Tuesday, September 26, 2017

How to Make Your Child Listen and Respect You.

April 29, 2013 by  
Filed under Parenting From Balance©

I have been putting my attention on listening lately.

I was thinking about a conflict the other day that involved my son and myself. I realized that ‘conflict resolution,’ per se, doesn’t truly exist when the conflict is between the two of us. And that is because I have an agenda. You see, I think I know the better way, the better tactic, the “truth,” and even before I let my son explain his thoughts and intentions, I am already formulating my response. I am already figuring out how to convey my views and my ‘Wisdom’ so that he will ‘get it’ and then he will magically become a better person. So I go through the motions of listening to why he did such and such, but I am not really taking it in. I am not really considering it. I have hopped onto my mental ‘habitrail’ again, and disengaged from what is actually happening in the moment.

Which means I am actually NOT LISTENING at all! And when I realized I have been doing this, I was astonished. I thought I was exemplar at listening to my son’s needs!

When I saw that I haven’t been listening, I had to admit that I have also been assuming quite a bit. Ouch. Assuming can be dangerous. Assumptions can mean we’re idling in neutral. errrrgh.

So, I had to admit that when I am in a conflict with my son, instead of really listening to him explain his thoughts and motives for “miss” behaving, I am really waiting for him to finish explaining so I can then lead him to my conclusion. (That I have a need for him to refrain from squabbling,  because squabbling ruins my need for peace, for example.)

Wow.
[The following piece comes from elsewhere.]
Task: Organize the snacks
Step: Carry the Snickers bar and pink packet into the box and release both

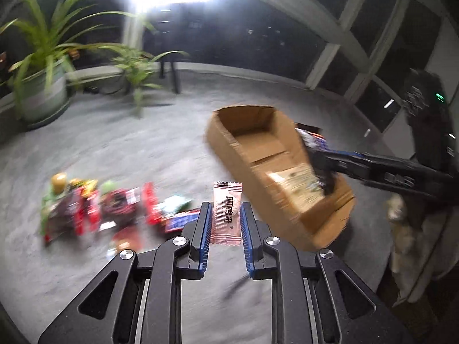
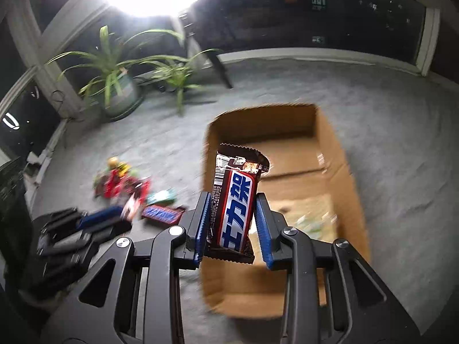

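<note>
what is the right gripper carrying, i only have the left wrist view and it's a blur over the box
Observer: The right gripper is shut on a brown chocolate bar with a blue and red label.
Operator: is it over the box yet
Observer: In the right wrist view the bar sits in front of the open cardboard box, near its left wall.
Operator: anything already in the box
Observer: A pale printed label or packet lies on the box floor; it is too blurred to name.
Operator: another bar like it left on the floor?
Observer: Yes, a similar blue and red bar lies at the near edge of the snack pile.
</note>
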Tool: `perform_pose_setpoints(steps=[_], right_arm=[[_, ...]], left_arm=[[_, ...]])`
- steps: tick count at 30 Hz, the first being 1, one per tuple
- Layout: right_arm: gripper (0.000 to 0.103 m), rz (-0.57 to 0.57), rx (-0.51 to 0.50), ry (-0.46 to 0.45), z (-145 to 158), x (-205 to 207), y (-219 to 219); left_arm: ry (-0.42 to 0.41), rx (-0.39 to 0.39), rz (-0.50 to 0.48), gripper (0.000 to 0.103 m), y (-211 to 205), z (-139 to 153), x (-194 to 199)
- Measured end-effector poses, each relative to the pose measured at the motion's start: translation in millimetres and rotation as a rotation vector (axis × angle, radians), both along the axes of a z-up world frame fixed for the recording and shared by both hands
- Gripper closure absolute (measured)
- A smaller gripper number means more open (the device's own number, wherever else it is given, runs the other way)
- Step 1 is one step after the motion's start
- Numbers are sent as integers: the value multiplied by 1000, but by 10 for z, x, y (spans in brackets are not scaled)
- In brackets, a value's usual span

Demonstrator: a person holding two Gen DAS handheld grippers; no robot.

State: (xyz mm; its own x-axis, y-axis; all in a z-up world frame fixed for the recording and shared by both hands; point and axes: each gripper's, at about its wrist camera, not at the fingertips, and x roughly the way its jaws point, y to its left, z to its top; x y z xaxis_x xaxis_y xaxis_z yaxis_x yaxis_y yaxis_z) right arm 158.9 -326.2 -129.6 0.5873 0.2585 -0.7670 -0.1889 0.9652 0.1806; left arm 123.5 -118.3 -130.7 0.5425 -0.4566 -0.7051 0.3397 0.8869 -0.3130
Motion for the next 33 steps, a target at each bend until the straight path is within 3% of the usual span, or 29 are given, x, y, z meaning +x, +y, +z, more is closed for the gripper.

Really NOT LISTENING… to his needs.

The good thing is that I realized I am missing a major benefit of conflicts when I do this: the opportunity to connect on a deeper level. Every conflict with anyone is another opportunity to strengthen our connection with people (our children included.) I would even go so far as to say that conflicts are the whole point of human life. Conflicts are where all of us really get to stretch as people. And if we ignore the part where we get to listen empathically — where we get to really put ourselves into someone else’s shoes — then we are missing out on the part of life where we create connections with other people. Because it is during conflicts that the profound exchanges happen between people, and that is when we all get to define ourselves, and stretch and grow and come to really know and enjoy each other.

None of this is to say that we don’t still convey our feelings about things, or our limits and boundaries. It just means that we get more chances to REfine and DEfine what those feelings are. They don’t have to become dusty old rote responses in our mental attics!

Lots of Love,

Linda

Riviera PlaySchool in Redondo Beach, CA

Parenting From Balance

A mindful, “kid-centric” hands-on learning preschool program for the “whole child,” in a nature-ful, organic environment.  Riviera PlaySchool is inspired by the best of Attachment Parenting, Reggio Emilia and Non-Violent Communication.


Comments

4 Responses to “How to Make Your Child Listen and Respect You.”
  1. Bonnie Landau says:

    Wow, I do this all the time too. Thank you so much for pointing it out so I can do conscious listening rather than waiting to making my point.

  2. Simone says:

    Thank you Linda again for a great reminder/article…..I love your newsetters, always inspiring to be a better mother/human being. I did publish it on my facebook page “I am a happy mom”…of ocurse with yoru credits.
    Looking forward to the next issue!

  3. Michelle says:

    Hi Linda,
    Thanks for sharing your thoughts. I completely related. I actually have “unconditional positive regard, I don’t need to be the jury and judge” posted on my refrigerator as a constant reminder. I really enjoyed your piece and struggle with this all the time. How to keep the judgement at bay and the curiosity alive!!
    Thanks,
    Michelle (from MBNS)

  4. Tristan says:

    This is a beautifully insightful piece and plays perfectly to relationships with other family members too… particularly with spouses, don’t you think?!? You are so right, we have such a beautiful opportunity to create new connected space between each other when we take the time to listen and understand. I have a saying in my home, “Do you want to be right or do you want to be in a relationship?” which I use as a reminder to myself and others that we can be in this to score… the only winning is when no one feels like they walk away a loser. It isn’t easy, but it is worth a try. Thanks for the beautiful post.